Muzari fiilin geldiği hallerde çoğunlukla bu gaye mevcuttur. Muzari fiilin kullanımıyla sahne muhatabın gözünde sanki o anda canlanır. Bu da insanı etkiler. (Fatma Serap Karamollaoğlu, Kur'an Işığında Belâgat Dersleri Meânî İlmi)

فَ  karinesiyle gelen cevap cümlesi  فَانْفُذُوا , emir üslubunda talebî inşâî isnaddır.

Cümle emir üslûbunda gelmiş olmasına rağmen, vaz edildiği anlamın dışında taciz kastı taşıdığı için mecâz-ı mürsel mürekkebdir.  

Şart ve cevap cümlelerinden müteşekkil terkip, şart üslubunda talebî inşâî isnaddır.

الْاِنْسِ  -  الْجِنِّ  ve  السَّمٰوَاتِ  - الْاَرْضِ  gruplarındaki kelimeler arasında tıbâk-ı îcab ve mürâât-ı nazîr sanatı sanatları vardır.

تَنْفُذُوا - انْفُذُواۜ  kelimeleri arasında iştikak cinası ve reddü’l-acüz ale’s-sadr sanatları vardır.

مَعْشَرَ , aşerelerin (onlukların) toplandığı yer demektir. Bu da büyük bir topluluk manasınadır. (Fahreddin er-Râzî ve Âşûr)

Bu ayette cinin, insandan önce, [Bu Kur'an gibisini getirmek üzere insan ve cin toplansa, bunu yapamazlar…] (İsra 88) ayetinde ise, "insan"ın, "cin"den önce getirilişinin hikmeti; Cenab-ı Hakkın, her bir yerde, bahsedilen işi yapması ihtimali fazla olanları önce zikretmesidir.(Fahreddin er-Râzî)

Kâmus'da  النفاذ , bir şeyin bir şeyi aşması ve ondan kurtulması, şeklinde izah edilir. الاقطار  ise قطر  kelimesinin çoğuludur. قطر  da taraf, çevre demektir.

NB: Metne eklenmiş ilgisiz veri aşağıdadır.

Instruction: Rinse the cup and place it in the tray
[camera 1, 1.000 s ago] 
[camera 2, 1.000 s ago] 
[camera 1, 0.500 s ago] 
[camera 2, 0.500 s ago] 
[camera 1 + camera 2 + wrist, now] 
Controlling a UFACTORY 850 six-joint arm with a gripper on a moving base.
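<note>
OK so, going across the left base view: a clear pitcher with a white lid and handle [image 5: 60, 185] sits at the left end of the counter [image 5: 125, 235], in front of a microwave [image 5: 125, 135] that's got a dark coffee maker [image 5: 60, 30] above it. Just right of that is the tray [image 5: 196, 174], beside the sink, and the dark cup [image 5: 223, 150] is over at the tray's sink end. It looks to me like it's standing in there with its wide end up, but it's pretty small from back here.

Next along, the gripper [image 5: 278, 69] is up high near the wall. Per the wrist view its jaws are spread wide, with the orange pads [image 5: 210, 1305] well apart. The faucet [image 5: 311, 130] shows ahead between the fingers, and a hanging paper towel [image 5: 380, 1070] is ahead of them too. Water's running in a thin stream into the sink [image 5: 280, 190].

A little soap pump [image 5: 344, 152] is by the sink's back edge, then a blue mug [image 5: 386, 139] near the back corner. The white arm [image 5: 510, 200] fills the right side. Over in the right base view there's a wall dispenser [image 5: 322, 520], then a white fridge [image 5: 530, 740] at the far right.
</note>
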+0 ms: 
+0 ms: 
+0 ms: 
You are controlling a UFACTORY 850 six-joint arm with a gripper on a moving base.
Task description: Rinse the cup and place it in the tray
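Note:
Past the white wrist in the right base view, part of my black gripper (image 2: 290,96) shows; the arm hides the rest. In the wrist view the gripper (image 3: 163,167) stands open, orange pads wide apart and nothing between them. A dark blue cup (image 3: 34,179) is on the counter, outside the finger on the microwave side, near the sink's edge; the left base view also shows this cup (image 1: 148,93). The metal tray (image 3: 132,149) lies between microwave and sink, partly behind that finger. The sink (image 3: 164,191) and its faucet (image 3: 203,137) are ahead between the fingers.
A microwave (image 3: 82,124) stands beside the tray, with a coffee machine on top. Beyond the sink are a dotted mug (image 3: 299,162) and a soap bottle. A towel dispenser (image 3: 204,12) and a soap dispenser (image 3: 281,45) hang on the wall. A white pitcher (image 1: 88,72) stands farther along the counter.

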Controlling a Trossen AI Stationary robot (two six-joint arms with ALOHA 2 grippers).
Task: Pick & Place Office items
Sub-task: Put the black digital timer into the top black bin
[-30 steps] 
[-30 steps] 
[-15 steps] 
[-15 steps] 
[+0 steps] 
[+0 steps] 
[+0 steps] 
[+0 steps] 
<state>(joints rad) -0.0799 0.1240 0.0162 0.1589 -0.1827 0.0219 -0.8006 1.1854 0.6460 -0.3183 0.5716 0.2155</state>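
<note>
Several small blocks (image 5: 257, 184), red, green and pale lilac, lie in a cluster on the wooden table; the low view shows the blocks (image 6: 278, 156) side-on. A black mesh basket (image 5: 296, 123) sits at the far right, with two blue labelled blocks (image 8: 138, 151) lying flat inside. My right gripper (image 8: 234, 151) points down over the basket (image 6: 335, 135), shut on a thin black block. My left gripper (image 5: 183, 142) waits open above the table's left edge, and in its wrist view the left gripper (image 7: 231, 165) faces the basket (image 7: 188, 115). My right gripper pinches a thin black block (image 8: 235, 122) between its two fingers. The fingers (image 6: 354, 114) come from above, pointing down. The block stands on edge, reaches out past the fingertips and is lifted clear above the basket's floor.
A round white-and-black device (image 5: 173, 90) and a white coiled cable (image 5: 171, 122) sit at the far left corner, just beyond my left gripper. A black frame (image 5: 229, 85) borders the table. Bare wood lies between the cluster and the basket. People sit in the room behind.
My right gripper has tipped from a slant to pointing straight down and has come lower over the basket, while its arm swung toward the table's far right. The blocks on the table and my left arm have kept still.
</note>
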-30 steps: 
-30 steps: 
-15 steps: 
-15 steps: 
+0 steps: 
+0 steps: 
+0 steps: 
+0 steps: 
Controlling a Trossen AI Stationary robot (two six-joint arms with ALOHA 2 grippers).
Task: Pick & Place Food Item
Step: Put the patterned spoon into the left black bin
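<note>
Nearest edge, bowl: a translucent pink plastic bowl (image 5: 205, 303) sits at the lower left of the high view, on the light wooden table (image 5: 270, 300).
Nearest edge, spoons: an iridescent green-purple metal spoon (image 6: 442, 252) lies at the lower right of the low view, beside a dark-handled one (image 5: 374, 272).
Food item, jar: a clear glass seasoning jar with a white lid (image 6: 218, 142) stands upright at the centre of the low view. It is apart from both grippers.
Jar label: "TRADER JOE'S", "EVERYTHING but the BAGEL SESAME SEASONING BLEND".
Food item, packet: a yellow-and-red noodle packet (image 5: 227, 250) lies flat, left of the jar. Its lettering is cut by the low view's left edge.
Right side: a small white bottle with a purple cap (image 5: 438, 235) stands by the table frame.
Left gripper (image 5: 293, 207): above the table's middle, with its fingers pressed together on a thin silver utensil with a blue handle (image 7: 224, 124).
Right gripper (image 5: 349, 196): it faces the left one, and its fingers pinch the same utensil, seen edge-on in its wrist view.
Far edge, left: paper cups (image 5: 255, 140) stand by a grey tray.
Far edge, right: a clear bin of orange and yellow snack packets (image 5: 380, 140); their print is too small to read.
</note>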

Buna göre  mana: Allah'tan ve onun kazasından kaçarak göklerin ve yerin hudutlarından çıkmaya gücünüz yeterse hemen çıkın, kendinizi Benim cezamdan kurtarın. Bu, onları aciz bırakma emridir. Maksat, onların Cenab-ı Hakk'ı aşamayacak ve kendilerini yakalamaktan aciz bırakamayacak olmalarıdır. (Rûhu’l Beyân ve Âşûr)


لَا تَنْفُذُونَ اِلَّا بِسُلْطَانٍۚ

 

Beyanî istînaf olarak gelen cümlenin fasıl sebebi, şibh-i kemâl-i ittisâldir. Kasırla tekid edilen muzari fiil cümlesi faide-i haber inkârî kelamdır.  

Nefy harfi  لَا ve  اِلَّا  ile  ile oluşan kasr, fiil ve car-mecrur arasında kasr-ı sıfat ale’l-mevsûftur. تَنْفُذُونَ  maksûr, car mecrur  بِسُلْطَانٍ , maksûrun aleyhtir.

Ya da faille car mecrur arasında kasr-ı mevsûf ale’s-sıfattır. Yani, bu durumda fail, mef'ûl üzerinde gerçekleşen fiile tahsis edilmiştir 

بِسُلْطَانٍ ’deki tenvin nev ve kesret ifade eder.

تَنْفُذُوا - لَا تَنْفُذُونَ  kelimeleri arasında cinası iştikak, tıbâk-ı selb ve reddü’l-acüz ale’s-sadr sanatları vardır.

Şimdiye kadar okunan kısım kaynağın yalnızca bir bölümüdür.